Para polisi yang telah mendengar hal itu saling bertatapan.
"Cepat tangkap pelaku yang sebenarnya!!!" teriak polisi itu dan tak menuggu waktu lama mereka berlari pergi untuk segera menangkap pelaku yang sebenarnya.
Para siswa dan siswi kini ikut berlari mengikuti langkah polisi itu, nampaknya mereka penasaran dengan proses penangkapan bara.
Pak Ahmad berlari dan segera memeluk tubuh Ken, tak lupa juga ia mencium dahi Ken dengan penuh sayang. Ken sekarang aman dan itu semua berkat gadis gendut yang telah ia hina di dalam ruangannya beberapa hari yang lalu.
Ken menoleh menatap Weva yang berdiri agak jauh beberapa langkah darinya.
Ken sama sekali tak menyangka jika gadis yang sering ia bully itu mau membantunya keluar dari masalah ini. Jika tak ada Weva maka Ken mungkin sudah masuk ke dalam mobil dan membuatnya menangis di dalam penjara.

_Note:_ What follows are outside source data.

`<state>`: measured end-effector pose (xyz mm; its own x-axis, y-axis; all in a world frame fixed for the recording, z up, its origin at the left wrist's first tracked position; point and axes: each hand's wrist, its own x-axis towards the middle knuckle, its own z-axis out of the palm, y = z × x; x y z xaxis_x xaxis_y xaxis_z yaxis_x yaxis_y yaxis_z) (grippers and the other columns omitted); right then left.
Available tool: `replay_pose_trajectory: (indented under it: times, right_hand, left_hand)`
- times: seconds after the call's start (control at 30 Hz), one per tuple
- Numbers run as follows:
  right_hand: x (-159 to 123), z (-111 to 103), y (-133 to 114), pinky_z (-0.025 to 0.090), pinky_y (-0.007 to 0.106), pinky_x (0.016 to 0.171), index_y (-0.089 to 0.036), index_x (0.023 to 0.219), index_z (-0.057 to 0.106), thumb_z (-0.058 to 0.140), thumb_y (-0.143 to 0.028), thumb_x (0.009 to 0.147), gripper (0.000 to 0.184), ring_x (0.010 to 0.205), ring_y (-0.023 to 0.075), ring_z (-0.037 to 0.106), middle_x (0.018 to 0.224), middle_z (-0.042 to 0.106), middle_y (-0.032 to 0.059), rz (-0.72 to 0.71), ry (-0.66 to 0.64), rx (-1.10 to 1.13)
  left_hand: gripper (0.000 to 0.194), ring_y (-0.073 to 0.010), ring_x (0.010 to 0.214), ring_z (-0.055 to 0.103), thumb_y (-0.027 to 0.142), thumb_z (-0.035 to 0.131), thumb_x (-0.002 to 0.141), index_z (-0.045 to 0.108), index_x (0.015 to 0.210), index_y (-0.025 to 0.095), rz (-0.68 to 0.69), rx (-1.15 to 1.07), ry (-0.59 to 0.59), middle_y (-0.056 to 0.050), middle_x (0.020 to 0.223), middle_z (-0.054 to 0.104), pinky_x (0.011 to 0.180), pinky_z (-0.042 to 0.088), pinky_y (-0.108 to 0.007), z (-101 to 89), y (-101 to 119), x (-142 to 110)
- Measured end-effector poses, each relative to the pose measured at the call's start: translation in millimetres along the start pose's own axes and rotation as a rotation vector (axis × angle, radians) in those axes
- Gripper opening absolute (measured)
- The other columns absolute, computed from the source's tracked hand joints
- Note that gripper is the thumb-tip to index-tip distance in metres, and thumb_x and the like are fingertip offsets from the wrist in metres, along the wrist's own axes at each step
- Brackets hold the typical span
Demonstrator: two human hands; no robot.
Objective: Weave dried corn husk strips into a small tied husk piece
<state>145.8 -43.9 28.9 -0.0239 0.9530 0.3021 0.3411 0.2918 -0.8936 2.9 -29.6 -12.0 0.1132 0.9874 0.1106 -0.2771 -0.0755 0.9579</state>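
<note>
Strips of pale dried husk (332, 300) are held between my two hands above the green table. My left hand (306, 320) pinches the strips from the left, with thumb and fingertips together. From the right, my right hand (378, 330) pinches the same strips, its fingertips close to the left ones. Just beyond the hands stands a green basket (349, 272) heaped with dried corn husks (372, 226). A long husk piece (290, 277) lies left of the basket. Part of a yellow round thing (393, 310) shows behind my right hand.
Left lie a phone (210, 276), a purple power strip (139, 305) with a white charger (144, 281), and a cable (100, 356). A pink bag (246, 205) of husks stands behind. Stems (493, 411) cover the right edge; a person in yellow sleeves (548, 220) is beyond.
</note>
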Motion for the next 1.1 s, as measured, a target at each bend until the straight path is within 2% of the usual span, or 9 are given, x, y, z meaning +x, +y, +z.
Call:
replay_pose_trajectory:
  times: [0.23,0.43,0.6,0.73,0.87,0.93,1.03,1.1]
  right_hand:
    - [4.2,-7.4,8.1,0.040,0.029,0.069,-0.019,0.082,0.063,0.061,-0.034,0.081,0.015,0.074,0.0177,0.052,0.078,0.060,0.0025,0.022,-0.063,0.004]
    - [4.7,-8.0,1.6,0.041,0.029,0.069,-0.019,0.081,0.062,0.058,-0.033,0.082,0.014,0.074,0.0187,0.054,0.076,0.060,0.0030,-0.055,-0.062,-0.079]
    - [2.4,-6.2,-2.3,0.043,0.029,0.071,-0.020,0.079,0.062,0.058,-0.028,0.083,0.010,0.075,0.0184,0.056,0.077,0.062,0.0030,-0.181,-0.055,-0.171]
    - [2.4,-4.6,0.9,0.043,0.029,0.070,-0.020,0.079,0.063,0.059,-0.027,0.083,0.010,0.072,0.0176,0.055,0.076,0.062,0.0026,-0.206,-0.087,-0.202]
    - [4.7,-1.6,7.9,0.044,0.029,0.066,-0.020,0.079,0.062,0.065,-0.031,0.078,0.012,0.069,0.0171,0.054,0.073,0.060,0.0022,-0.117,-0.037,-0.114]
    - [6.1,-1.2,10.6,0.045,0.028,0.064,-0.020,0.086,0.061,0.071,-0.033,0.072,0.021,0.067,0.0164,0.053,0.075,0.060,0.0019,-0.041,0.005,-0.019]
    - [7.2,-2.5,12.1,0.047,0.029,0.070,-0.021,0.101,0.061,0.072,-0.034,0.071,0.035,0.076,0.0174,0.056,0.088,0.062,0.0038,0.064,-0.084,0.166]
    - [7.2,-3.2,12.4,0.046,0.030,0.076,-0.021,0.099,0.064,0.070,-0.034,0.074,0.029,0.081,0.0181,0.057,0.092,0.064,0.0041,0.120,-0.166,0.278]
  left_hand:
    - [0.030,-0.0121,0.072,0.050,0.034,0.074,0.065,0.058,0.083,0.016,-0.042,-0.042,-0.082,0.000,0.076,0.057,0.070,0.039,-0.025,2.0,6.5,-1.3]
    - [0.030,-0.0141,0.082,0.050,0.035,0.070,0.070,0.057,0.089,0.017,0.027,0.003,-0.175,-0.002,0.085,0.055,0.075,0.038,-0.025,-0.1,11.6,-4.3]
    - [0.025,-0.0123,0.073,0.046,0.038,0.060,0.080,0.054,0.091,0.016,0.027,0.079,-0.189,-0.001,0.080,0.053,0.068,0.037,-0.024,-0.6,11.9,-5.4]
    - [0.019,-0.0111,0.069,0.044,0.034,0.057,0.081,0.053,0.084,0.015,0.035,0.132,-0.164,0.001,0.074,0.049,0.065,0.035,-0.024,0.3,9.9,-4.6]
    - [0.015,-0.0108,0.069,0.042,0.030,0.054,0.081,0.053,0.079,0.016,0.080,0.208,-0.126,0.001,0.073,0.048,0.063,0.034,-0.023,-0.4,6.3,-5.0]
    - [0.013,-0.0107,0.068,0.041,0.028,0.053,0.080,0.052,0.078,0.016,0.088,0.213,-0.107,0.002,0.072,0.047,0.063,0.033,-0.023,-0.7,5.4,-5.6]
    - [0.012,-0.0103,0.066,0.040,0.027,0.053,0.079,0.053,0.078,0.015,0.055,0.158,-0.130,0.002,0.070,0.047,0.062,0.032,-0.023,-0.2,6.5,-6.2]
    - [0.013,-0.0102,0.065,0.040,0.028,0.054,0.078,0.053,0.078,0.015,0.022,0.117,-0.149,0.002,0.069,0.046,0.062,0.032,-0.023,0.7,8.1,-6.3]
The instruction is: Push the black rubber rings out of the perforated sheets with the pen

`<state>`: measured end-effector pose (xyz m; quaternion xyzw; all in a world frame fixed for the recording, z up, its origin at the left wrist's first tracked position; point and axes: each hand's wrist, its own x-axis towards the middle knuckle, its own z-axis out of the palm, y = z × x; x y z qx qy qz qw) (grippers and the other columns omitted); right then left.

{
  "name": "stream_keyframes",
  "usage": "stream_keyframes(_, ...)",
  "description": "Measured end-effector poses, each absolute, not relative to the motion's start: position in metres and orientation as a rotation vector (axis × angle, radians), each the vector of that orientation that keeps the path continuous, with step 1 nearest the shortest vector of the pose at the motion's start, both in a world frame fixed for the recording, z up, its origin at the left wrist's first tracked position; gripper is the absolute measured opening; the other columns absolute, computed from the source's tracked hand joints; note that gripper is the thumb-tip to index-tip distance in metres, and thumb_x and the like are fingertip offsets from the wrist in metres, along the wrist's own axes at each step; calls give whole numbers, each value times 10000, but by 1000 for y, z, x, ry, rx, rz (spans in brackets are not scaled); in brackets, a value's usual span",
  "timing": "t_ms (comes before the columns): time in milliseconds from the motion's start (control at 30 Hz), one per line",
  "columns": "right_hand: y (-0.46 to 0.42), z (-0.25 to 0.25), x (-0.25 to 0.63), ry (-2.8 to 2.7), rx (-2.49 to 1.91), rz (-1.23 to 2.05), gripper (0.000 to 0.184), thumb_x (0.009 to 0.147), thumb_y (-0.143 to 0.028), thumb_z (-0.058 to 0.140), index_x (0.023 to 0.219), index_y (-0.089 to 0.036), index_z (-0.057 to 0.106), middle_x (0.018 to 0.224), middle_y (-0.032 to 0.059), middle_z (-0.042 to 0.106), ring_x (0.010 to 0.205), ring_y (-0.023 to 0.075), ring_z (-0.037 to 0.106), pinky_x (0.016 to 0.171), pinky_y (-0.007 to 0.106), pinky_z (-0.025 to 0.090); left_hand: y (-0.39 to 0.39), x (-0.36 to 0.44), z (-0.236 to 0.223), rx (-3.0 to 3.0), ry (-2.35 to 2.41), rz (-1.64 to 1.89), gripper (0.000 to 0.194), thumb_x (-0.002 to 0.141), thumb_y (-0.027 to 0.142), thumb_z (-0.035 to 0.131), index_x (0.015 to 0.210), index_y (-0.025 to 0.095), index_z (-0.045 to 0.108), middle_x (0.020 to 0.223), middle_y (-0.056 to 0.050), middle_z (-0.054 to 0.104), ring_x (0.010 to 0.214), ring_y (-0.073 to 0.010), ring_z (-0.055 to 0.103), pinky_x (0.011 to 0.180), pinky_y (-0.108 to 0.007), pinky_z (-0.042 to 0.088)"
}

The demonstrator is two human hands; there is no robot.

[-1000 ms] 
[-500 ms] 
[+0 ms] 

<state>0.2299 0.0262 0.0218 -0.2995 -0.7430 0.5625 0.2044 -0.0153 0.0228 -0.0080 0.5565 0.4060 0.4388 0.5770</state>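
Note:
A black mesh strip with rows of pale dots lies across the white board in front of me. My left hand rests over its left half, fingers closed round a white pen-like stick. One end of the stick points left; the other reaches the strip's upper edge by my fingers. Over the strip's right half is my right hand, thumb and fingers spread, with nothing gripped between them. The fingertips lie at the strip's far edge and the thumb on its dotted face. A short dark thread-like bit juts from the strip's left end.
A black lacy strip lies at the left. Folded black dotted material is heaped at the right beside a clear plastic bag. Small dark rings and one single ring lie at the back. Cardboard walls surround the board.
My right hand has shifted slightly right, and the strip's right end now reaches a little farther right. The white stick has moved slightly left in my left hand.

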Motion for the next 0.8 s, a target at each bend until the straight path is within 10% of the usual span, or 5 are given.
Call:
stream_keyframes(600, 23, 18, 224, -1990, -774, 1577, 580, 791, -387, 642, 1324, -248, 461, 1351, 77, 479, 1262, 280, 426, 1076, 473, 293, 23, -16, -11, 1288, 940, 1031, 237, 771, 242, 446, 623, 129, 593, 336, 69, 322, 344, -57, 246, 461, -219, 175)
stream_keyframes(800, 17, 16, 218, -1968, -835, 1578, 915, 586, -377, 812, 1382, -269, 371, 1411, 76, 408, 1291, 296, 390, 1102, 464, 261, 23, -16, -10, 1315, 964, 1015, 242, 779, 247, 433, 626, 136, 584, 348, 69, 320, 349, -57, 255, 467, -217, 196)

Apakah ia harus minta maaf atau mengucapkan kata terima kasih terlebih dahulu kepada Weva?
Ken melangkah lebih dekat dengan Weva dengan tangan yang masih terborgol serta tatapan bersalahnya menatap Weva.
Weva melangkah mundur setelah menyadari Ken ingin mendekatinya. Weva segera berlari ke arah Wiwi yang nampaknya sudah berdiri di sana sejak tadi.
"Ayo, Wi!" ajaknya yang langsung meraih tangan Wiwi dan menariknya.
Ken ingin berteriak untuk menyuruh Weva berhenti, tapi Ken sadar apa yang telah ia lakukan kepada Weva sangat menyakiti perasaannya.
Apakah ini kesalahan yang selama ini ia lakukan kepada gadis gendut itu bisa dimaafkan?